Classifying speech into normal and disordered is more problematic than it first seems. By a strict classification[citation needed], only 5% to 10% of the population has a completely normal manner of speaking (with respect to all parameters) and healthy voice; all others suffer from one disorder or another.

  • Cluttering, a speech disorder that has similarities to stuttering.
  • Dysprosody is the rarest neurological speech disorder. It is characterized by alterations in intensity, in the timing of utterance segments, and in rhythm, cadence, and intonation of words. The changes to the duration, the fundamental frequency, and the intensity of tonic and atonic syllables of the sentences spoken, deprive an individual's particular speech of its characteristics. The cause of dysprosody is usually associated with neurological pathologies such as brain vascular accidents, cranioencephalic traumatisms, and brain tumors.[1]

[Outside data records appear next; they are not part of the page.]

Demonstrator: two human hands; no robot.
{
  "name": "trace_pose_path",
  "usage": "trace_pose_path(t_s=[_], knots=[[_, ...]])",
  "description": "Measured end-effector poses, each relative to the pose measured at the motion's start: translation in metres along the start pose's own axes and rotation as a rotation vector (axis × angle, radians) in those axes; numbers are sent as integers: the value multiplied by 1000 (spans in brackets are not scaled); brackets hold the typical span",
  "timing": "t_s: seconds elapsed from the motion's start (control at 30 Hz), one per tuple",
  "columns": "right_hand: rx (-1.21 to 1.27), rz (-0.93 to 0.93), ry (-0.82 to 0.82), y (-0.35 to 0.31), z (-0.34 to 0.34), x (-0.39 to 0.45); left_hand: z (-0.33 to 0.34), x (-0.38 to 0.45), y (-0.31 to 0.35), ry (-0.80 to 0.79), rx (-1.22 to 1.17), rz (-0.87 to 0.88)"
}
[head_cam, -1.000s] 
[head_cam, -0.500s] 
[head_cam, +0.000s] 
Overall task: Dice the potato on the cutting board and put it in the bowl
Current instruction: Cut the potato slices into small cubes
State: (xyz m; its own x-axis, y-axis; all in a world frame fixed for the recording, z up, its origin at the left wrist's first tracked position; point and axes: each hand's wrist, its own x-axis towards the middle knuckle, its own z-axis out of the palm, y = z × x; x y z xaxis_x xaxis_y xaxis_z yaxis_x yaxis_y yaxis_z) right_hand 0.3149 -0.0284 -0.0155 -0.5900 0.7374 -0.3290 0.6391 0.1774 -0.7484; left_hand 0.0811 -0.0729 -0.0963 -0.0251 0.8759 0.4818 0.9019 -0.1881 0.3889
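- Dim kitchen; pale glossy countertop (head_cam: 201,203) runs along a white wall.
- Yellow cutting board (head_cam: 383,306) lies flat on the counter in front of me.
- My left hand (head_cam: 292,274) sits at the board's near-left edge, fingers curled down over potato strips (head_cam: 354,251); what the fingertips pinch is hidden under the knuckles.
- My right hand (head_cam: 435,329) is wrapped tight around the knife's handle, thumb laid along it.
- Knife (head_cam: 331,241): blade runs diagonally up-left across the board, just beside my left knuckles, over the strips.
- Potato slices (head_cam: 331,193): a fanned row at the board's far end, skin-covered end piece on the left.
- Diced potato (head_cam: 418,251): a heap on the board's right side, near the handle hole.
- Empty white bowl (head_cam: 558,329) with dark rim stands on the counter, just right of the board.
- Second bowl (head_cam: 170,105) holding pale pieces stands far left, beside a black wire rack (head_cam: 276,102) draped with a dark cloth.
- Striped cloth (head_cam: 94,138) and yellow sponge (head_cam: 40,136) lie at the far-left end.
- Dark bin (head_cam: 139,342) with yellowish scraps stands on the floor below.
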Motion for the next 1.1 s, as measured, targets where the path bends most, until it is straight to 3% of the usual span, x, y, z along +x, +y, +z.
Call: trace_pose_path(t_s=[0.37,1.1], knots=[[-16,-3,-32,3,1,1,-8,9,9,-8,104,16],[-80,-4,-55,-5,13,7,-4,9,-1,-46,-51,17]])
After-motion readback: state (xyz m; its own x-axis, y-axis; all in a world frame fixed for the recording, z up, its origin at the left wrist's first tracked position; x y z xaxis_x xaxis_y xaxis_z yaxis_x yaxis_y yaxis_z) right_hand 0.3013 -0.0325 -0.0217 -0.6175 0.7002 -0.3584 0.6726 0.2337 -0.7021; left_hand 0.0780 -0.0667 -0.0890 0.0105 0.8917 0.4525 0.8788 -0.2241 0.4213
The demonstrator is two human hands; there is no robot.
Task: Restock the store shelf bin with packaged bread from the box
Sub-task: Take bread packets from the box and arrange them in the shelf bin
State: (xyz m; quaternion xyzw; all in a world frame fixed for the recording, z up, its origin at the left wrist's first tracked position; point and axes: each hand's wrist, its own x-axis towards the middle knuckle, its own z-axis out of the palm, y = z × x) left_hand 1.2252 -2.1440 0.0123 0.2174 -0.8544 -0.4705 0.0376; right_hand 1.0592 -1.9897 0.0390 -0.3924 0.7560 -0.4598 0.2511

  • Muteness is complete inability to speak
  • Speech sound disorders involve difficulty in producing specific speech sounds (most often certain consonants, such as /s/ or /r/), and are subdivided into articulation disorders (also called phonetic disorders) and phonemic disorders. Articulation disorders are characterized by difficulty learning to physically produce sounds. Phonemic disorders are characterized by difficulty in learning the sound distinctions of a language, so that one sound may be used in place of many. However, it is not uncommon for a single person to have a mixed speech sound disorder with both phonemic and phonetic components.
  • Voice disorders are impairments, often physical, that involve the function of the larynx or vocal resonance.